* [WHAT YOU WILL DO]: Could you write out the whole listing exactly as it appears?
=== Begin Enclosure ===
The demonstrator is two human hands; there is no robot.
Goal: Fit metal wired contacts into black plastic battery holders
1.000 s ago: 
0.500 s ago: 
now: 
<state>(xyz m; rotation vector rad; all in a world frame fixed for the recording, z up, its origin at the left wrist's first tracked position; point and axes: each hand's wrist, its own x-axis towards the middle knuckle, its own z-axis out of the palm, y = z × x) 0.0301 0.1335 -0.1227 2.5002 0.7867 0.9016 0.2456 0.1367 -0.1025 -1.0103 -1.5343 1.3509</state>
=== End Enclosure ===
* [SOLUTION FOR THIS PROBLEM]:
The demonstrator is two human hands; there is no robot.
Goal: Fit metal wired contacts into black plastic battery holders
1.000 s ago: 
0.500 s ago: 
now: 
<state>(xyz m; rotation vector rad; all in a world frame fixed for the recording, z up, its origin at the left wrist's first tracked position; point and axes: each hand's wrist, its own x-axis towards the middle knuckle, its own z-axis out of the palm, y = z × x) 0.0301 0.1335 -0.1227 2.5002 0.7867 0.9016 0.2456 0.1367 -0.1025 -1.0103 -1.5343 1.3509</state>

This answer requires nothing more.